Leveraged funds have become bullish on the kiwi for the first time since the start of January, according to data released last week by the Commodity Futures Trading Commission. They held a net long position of 1,845 contracts, compared with a net short position of 25,123 contracts as recently as August.

Positives for the kiwi can be found in its reduced valuation following recent declines, and easing US-China trade tensions that are improving the outlook for risk currencies.

The next big test will be New Zealand's first-quarter job data due this week. Employment growth is expected to quicken to 0.5 per cent, from 0.1 per cent in the previous three months, while private wages are also predicted to increase 0.5 per cent, according to a Bloomberg survey of economists before the numbers are published on Wednesday.

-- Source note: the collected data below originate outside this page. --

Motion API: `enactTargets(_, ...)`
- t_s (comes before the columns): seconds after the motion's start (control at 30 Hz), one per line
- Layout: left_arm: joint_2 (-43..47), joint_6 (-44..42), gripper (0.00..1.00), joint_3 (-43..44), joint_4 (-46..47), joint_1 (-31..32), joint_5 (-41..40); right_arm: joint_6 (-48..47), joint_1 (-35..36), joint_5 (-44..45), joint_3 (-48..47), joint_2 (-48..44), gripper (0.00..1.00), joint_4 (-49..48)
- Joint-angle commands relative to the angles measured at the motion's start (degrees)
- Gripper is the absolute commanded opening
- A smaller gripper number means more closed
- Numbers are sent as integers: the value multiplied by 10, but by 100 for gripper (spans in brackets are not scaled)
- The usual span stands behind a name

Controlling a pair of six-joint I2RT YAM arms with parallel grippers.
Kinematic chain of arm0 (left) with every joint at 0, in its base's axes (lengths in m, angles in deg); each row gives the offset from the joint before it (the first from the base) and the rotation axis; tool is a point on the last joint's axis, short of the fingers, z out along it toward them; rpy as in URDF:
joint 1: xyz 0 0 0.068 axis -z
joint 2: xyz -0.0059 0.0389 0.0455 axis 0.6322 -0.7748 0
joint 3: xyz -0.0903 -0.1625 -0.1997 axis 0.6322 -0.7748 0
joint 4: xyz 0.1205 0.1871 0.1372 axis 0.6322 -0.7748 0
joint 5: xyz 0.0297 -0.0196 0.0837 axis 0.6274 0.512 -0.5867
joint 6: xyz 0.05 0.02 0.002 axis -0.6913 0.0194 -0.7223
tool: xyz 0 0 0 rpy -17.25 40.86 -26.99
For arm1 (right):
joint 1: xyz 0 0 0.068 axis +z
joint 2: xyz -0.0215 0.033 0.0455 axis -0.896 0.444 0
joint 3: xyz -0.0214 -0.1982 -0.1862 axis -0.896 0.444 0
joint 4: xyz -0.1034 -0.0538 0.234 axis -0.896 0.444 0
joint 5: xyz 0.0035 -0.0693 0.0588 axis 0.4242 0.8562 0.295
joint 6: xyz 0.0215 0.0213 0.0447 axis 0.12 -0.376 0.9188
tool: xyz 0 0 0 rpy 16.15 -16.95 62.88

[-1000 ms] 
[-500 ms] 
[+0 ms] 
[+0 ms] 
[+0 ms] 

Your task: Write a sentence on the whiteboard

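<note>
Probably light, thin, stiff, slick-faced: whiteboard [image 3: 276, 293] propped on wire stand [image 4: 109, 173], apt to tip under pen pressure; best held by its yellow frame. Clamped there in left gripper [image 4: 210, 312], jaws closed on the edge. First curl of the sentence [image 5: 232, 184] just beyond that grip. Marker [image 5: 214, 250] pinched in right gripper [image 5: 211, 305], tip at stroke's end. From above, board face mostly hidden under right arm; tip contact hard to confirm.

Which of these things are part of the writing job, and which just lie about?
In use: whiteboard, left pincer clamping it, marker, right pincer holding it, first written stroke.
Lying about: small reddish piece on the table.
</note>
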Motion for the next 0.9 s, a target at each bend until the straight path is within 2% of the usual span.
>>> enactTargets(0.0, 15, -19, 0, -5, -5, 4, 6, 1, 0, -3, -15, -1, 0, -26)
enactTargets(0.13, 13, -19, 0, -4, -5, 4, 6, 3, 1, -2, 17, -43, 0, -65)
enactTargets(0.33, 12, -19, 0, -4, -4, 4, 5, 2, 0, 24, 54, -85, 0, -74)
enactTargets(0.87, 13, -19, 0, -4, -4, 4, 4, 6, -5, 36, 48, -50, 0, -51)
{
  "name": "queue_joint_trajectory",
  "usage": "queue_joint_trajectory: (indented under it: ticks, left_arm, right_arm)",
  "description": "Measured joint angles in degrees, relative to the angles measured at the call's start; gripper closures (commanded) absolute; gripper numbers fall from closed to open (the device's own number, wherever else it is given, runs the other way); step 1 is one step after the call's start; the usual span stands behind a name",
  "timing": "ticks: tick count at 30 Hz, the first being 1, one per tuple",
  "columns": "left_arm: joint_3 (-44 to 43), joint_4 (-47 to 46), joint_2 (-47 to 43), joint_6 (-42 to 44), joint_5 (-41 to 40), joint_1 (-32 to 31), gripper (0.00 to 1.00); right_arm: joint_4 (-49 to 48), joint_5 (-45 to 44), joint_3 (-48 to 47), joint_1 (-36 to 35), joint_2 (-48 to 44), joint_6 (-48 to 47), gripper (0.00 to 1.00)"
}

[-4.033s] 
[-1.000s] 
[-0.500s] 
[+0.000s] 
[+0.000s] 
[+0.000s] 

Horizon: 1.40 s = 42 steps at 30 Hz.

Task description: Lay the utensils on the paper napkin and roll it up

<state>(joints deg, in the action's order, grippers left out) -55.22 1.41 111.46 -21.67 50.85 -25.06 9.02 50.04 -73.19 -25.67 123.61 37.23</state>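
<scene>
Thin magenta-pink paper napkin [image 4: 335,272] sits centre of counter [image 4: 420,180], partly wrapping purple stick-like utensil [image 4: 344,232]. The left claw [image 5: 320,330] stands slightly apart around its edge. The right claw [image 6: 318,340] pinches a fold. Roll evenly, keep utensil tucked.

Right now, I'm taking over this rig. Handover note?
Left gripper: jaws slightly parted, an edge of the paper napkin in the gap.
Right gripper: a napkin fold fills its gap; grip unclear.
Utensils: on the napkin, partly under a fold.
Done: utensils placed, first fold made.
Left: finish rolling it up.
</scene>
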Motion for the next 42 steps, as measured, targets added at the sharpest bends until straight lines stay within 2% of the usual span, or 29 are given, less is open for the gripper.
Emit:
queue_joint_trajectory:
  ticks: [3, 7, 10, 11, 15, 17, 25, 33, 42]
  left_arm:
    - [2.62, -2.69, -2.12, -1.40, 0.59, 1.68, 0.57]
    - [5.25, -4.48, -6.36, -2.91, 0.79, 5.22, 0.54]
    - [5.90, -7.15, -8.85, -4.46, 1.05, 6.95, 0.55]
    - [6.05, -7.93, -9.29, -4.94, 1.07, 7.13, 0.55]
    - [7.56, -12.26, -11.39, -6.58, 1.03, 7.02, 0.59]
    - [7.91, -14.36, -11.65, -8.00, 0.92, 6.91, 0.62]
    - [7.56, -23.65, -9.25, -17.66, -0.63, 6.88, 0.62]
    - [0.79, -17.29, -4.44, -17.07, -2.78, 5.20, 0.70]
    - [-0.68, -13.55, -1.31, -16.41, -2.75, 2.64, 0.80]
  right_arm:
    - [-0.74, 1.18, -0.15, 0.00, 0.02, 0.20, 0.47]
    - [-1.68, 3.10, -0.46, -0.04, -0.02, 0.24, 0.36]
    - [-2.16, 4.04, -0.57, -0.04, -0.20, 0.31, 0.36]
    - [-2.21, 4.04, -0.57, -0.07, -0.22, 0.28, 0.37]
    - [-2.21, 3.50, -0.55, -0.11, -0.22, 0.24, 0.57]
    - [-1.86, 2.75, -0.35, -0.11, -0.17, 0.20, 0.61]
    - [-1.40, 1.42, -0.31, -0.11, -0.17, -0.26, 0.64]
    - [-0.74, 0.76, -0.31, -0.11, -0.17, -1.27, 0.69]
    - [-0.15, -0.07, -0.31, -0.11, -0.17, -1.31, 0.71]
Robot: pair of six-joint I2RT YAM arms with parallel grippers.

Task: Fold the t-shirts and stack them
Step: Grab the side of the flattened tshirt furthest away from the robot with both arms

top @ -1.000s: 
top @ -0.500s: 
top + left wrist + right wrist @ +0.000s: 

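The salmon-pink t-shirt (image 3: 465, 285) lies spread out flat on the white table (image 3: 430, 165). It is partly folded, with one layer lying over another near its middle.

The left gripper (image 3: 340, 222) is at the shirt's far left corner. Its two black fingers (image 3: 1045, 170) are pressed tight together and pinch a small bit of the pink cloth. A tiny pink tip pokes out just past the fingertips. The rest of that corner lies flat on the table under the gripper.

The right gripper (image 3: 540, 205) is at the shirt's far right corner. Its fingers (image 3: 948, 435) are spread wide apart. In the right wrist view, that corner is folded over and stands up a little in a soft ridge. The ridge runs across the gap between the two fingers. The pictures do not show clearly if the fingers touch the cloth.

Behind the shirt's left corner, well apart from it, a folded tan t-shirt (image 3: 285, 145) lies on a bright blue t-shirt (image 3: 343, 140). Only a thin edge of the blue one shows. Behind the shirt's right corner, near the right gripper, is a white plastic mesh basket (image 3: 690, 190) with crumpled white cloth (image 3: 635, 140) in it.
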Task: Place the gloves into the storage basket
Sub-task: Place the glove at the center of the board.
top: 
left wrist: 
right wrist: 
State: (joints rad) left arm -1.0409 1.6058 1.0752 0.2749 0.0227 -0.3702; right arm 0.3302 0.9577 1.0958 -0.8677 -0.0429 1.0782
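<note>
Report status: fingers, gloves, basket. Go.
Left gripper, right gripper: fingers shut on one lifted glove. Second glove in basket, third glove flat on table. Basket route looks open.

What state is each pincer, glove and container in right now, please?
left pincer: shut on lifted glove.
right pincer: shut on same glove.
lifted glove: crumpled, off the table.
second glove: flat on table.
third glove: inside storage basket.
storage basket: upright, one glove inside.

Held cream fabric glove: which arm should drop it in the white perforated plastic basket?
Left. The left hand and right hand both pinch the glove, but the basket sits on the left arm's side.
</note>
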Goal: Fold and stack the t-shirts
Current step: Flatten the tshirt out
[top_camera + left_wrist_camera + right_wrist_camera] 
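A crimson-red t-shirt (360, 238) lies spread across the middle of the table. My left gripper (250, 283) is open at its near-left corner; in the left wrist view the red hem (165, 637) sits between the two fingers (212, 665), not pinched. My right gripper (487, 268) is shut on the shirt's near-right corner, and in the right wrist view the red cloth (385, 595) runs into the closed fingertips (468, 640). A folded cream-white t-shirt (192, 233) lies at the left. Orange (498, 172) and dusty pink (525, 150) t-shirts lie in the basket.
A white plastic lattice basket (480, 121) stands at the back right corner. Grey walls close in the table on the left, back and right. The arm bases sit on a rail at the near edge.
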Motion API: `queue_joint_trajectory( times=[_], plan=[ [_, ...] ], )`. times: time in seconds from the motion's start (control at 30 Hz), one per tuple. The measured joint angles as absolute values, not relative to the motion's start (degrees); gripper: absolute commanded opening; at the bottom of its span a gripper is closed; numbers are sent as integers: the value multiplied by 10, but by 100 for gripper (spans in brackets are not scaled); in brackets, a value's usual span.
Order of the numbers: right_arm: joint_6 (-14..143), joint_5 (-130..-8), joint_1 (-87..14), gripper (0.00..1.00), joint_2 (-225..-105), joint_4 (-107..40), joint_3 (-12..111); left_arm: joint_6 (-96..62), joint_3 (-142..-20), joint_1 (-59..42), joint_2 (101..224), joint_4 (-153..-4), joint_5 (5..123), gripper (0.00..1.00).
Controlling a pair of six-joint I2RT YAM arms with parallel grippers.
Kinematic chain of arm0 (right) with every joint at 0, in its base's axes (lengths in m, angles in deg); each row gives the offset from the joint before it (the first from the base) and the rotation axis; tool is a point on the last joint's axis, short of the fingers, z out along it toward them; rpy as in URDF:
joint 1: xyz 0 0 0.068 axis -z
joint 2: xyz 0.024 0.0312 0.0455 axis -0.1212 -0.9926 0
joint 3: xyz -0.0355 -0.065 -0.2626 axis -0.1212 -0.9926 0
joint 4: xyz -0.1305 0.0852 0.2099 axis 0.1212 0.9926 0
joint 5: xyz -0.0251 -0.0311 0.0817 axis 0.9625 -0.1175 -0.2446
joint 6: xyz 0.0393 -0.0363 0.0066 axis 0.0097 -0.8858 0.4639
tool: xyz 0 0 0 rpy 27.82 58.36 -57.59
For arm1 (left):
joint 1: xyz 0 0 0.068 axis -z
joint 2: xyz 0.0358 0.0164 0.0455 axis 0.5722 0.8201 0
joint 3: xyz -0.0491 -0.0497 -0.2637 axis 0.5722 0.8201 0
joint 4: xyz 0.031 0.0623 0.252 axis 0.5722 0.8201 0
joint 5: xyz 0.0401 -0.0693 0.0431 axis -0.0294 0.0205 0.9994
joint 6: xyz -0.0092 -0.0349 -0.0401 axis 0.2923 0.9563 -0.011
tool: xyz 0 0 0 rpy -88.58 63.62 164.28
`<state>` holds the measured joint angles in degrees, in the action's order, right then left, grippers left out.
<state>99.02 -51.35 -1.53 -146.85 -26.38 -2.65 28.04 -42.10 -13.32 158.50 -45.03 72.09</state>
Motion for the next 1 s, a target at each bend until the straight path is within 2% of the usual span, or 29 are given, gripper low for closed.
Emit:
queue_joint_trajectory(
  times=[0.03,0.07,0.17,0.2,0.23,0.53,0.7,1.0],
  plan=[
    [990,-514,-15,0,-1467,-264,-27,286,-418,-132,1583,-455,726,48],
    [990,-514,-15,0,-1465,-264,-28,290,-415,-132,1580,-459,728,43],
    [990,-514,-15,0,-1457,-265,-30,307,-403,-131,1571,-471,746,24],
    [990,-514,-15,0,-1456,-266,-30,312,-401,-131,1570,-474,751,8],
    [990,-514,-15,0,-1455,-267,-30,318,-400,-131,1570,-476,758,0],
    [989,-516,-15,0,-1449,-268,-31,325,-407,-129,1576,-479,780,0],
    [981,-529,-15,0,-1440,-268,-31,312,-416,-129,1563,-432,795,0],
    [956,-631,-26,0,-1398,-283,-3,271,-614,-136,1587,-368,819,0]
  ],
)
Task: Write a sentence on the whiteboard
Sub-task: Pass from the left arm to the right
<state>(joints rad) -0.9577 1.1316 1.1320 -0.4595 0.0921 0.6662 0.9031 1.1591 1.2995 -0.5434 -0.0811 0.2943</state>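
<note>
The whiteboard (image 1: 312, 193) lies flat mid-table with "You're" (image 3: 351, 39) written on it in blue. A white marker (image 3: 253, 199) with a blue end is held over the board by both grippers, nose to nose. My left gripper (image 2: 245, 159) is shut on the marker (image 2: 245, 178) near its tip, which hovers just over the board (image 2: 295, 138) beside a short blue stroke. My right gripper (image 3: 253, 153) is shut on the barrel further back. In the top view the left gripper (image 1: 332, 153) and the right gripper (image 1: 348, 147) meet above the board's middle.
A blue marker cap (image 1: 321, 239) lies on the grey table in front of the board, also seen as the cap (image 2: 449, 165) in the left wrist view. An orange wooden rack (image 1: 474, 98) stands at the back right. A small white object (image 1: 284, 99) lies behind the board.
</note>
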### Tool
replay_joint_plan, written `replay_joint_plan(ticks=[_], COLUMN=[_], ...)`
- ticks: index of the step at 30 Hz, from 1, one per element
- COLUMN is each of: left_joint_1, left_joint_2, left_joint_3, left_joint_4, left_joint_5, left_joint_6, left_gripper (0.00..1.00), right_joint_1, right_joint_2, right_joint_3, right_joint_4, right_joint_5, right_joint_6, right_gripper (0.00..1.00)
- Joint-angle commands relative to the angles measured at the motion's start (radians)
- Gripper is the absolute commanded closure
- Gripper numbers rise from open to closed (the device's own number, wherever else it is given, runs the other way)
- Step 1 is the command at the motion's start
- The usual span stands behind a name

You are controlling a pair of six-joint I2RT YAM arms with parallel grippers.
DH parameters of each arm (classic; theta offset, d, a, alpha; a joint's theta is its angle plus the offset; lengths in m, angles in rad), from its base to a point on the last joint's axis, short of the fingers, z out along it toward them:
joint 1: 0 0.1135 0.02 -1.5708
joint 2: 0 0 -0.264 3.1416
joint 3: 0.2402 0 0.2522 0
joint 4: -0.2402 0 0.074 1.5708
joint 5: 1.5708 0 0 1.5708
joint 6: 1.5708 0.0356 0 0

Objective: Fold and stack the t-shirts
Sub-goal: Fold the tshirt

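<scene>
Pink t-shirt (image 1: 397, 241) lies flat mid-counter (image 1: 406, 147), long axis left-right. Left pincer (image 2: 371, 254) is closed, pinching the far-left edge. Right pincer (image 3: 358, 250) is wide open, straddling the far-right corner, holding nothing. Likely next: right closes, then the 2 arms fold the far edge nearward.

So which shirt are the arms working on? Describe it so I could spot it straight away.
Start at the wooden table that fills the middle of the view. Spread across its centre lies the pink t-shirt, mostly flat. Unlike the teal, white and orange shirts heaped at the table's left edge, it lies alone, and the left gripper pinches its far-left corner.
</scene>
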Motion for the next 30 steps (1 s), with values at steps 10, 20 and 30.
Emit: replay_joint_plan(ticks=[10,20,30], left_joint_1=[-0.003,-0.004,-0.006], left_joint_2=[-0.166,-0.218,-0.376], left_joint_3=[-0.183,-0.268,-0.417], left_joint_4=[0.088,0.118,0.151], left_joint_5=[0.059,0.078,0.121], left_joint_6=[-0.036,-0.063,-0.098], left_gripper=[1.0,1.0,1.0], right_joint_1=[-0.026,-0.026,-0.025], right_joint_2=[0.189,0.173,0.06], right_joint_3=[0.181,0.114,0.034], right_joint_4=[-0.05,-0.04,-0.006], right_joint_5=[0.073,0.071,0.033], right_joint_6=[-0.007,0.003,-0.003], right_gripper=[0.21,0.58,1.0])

The labour data has taken on added significance since the government passed reforms last year giving the Reserve Bank of New Zealand a dual mandate to include employment in addition to price stability in determining its monetary policy.

There is still plenty of evidence to back the bear case. Swap markets are pricing in a 65 per cent chance that the central bank will cut rates at its May 8 meeting, compared with little to no odds of a move at that gathering in calculations made in late March.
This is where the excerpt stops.